Of course regardless of which insurance company you use for your car, Geico commercials are a “stop the fast forward and watch” event. If you don’t then you really are missing out on water cooler humor, and that could get you shunned at work. At the same time there are some moral parameters to watching Geico commercials too. For example, Eddie Money is on his, God knows how many it has been now, “Fresh Out of Rehab” tour, and it is cruising through my state right now. They were talking about it on the radio, and how (probably paid to say this) they can’t wait to go see the Money Man over at the Hampton Casino. Every person that was standing in that line for that show, in the pouring rain, after hearing how they had to see him, obviously missed the Geico commercial. That one was painful every time it came on and I had to see the toothless old, lisping crack whore that Eddie Money became. Totally painful.

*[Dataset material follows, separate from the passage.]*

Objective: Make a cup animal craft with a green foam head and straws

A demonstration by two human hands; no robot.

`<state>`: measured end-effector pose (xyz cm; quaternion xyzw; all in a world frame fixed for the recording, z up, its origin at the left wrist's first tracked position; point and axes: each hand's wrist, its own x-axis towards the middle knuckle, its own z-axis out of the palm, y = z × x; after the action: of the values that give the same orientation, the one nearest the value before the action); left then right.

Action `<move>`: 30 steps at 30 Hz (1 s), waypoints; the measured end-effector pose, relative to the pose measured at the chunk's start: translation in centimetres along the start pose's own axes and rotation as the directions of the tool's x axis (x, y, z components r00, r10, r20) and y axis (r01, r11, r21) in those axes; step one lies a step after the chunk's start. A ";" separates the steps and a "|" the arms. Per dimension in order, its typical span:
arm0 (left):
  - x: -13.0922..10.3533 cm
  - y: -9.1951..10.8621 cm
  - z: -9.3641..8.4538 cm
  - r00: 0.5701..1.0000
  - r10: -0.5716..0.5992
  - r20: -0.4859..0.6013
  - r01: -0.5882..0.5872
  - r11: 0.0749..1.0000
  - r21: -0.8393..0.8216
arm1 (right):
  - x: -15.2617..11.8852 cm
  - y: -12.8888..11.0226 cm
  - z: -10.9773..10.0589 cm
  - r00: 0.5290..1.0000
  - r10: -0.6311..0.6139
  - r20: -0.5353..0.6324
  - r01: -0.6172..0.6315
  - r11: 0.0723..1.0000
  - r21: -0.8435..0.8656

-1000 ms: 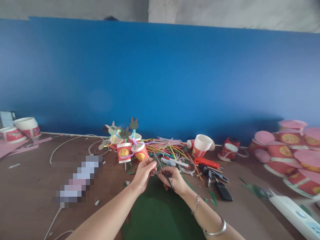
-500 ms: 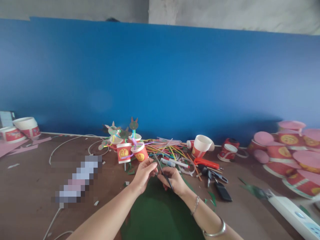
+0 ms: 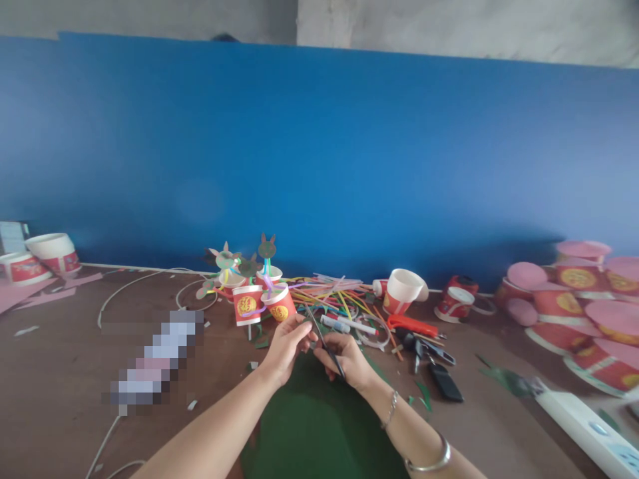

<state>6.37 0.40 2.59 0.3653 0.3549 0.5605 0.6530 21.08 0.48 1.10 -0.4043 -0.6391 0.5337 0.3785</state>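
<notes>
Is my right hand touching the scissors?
Touching: the head view shows the right hand holding the scissors by their dark handle end.

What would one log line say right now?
Right hand: holds scissors | Left hand: pinched beside blades, contents unclear | Beyond: paper cups, markers

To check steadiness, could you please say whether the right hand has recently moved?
No, not noticeably: the right hand keeps its distance from the black fob.
</notes>
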 end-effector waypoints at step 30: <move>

I know there are at least a million people who watch the Super Bowl, just to get their eyes on the newest and greatest commercials, despite the fact that they have sucked ass for the last decade or so. I still say the best ever Super Bowl as was the one with the voices of everyone from “Cheers” as pigeons, chasing down the Nissan to the soundtrack of “Top Gun” so that they could crap on it after it came out of the carwash. Seriously, if you have never seen it you have to look it up. That was of course back when Nissan was doing really good. You would think that they would get the hint, but unfortunately they never got the memo. Now when a car company comes out with a mildly interesting commercial everyone has to sit around and debate whether they were serious or not when “The Green Police” is playing in the background. Oh their serious folks and that’s why the commercial didn’t last that long.

Yeah the real reason people started wanting to skip commercials had nothing to do with not wanting to watch commercials if you ask me. It had to do with the realm of people that take themselves way too seriously. You see a Microsoft commercial and you just want to pluck your eyes out. You see an Apple commercial and you just can’t believe that things have to be dumbed down that much. Google really started closing the gap, just by making much better commercials for Android. If you don’t believe me I am watching some of the biggest idiots I personally know go out and get the new S6 and abandoning their iPhones. If you make a commercial to be entertainment then people will flock to it, and if you make it to be “artistic” like I think Microsoft does (but I don’t know it’s all crappy) or “simplistic” like Apple does (that’s got to be their thing I dunno) then it has all the pleasure of a trip to the Dentist’s office. 

1 comment:

  1. The new generation of American commercial writers have absolutely no imagination. Their commercials are either boring as hell, obnoxious, or ripped off, It's sort of like most movies coming out today, Probably why I prefer books.